Union Rags took first place in this year's Belmont Stakes, finally living up to his expectations. In a dazzling finish, the Michael Matz-trained colt ran down the Baffert trainee Paynter in the final yards. Sound familiar?
It was a scenario all too familiar and all too haunting to Bob Baffert. His premier colt, Bodemesiter was run down by Triple Crown contender I'll Have Another in the first two legs of this year's series. Today he sent his second choice, Paynter to try and obtain Baffert and Zayat Stables (owner of Bodemeister and Paynter) a Triple Crown race win.
In what seems to be typical fashion for Baffert-trained horses this year, Paynter was the leader and fastest horse for 90 percent of the race. It was down the home stretch that he saw pressure on both sides from Atigun and Union Rags.
In the last strides to the wire, Union Rags proved doubters wrong by looking Paynter in the eye and stretching out in front of him for the win.
It was a sweet moment for fans who had seen their sentimental favorite, I'll Have Another, scratched on Friday. Union Rags was favored going into this year's Kentucky Derby, but disappointed with a seventh-place finish.
Trainer Michael Matz, who is most famous for training 2006 Kentucky Derby winner Barbaro, was always confident in Rags ability. "I really thought this horse could win the Triple Crown, and then everything went the wrong way," he said via SI.com.

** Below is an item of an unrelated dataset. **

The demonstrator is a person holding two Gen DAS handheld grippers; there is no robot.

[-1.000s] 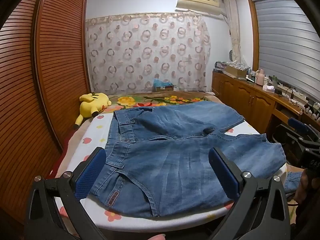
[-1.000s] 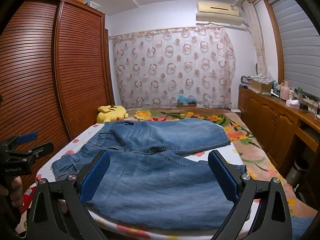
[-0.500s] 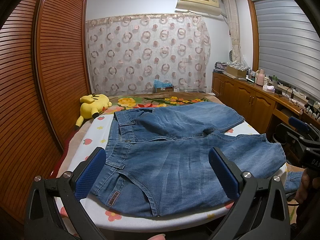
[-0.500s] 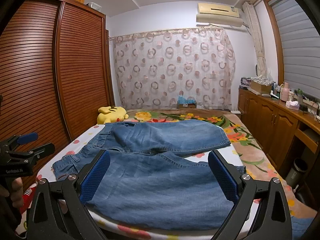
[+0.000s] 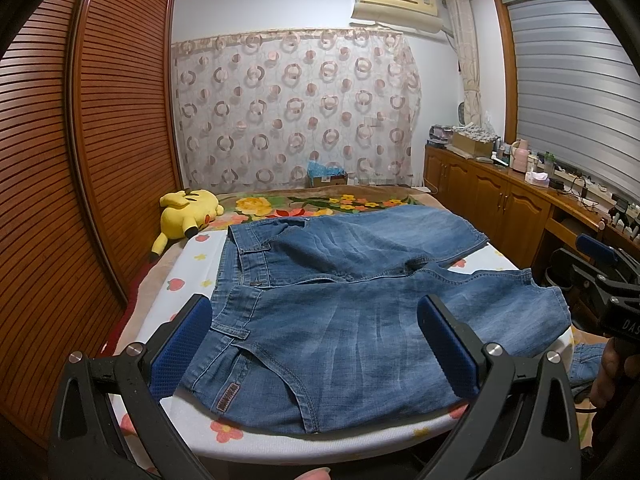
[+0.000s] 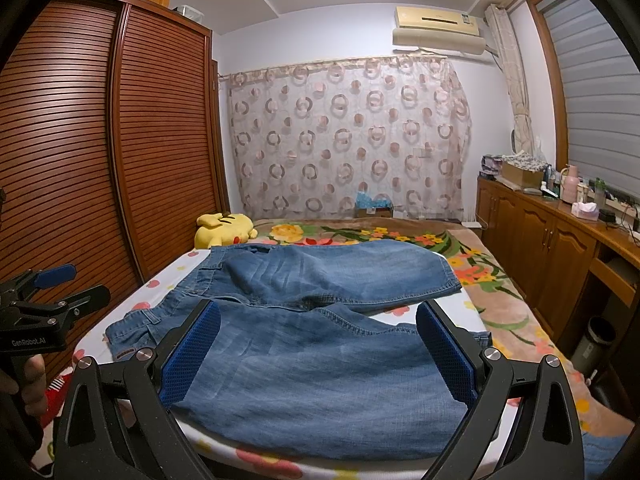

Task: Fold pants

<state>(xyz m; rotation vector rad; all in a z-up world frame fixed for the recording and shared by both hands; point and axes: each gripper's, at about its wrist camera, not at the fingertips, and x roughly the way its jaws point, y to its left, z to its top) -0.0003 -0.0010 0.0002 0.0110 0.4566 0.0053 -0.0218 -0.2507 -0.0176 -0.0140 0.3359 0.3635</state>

Union Rags' story is a heartwarming one. Owner Phyllis Wyeth sold Union Rags at auction as a yearling and bought him back as a two-year-old. All of her regrets and disappointments are gone now, as Union Rags finally showed his stuff on the biggest stage.
Michael Matz also was also able to close the book on a dark chapter in his career. The Barbaro episode in 2006 was one of the more heartbreaking moments in horse racing history.

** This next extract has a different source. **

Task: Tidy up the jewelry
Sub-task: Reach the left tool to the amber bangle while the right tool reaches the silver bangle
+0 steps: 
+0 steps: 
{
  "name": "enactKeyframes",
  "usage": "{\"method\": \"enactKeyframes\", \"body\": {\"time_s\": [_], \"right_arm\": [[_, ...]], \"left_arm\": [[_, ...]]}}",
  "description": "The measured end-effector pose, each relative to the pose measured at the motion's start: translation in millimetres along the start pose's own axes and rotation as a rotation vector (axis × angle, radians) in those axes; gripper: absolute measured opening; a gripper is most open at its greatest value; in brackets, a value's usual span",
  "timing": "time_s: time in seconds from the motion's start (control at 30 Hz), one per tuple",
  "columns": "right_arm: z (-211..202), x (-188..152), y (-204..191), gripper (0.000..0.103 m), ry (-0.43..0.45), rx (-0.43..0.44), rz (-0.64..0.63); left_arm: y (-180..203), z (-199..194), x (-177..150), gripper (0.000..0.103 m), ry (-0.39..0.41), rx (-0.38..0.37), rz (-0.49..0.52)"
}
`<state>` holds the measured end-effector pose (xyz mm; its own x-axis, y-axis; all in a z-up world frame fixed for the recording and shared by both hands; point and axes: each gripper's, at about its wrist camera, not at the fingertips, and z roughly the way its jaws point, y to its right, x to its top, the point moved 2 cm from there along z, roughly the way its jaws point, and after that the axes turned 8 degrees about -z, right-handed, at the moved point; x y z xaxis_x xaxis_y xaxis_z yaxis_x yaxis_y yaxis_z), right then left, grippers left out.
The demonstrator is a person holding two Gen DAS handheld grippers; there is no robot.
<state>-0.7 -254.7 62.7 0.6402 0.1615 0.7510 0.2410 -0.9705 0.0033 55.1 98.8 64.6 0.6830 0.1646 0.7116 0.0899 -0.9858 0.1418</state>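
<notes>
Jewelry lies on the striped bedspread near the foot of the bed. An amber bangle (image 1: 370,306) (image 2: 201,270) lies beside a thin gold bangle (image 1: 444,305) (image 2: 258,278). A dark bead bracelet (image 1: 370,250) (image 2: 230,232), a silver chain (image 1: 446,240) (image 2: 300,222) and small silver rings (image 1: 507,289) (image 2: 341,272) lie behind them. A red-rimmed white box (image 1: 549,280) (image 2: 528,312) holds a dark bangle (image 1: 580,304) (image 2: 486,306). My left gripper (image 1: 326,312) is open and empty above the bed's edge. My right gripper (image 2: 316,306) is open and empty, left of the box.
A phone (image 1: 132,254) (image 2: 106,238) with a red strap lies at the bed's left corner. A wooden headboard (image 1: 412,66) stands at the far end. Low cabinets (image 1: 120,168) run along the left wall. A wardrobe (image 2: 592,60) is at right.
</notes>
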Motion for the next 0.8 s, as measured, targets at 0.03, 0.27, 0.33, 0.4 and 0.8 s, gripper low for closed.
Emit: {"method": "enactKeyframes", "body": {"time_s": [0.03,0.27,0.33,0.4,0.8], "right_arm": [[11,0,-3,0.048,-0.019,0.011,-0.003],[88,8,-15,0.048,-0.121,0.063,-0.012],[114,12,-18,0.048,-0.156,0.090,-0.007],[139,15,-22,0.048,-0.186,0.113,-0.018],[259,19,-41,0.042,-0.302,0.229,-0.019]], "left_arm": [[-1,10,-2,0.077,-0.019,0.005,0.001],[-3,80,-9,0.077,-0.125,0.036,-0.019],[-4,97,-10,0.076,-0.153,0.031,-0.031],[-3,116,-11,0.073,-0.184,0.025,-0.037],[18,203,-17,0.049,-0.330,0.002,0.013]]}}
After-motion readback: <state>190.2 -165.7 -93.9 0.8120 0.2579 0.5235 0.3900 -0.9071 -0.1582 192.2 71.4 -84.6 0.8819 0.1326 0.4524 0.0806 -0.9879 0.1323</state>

The Triple Crown hopeful did not get a chance to compete in even the second leg after winning the Kentucky Derby, after pulling up immediately out of the gate.
"I've had one great horse in Barbaro, and I think I might have a second one," said Matz in a quote from Newsday.com
It is both a somber day and an uplifting one in American horse racing. A hopeful is denied his chance at glory while a disappointing young colt makes his trainer, owner and fans proud.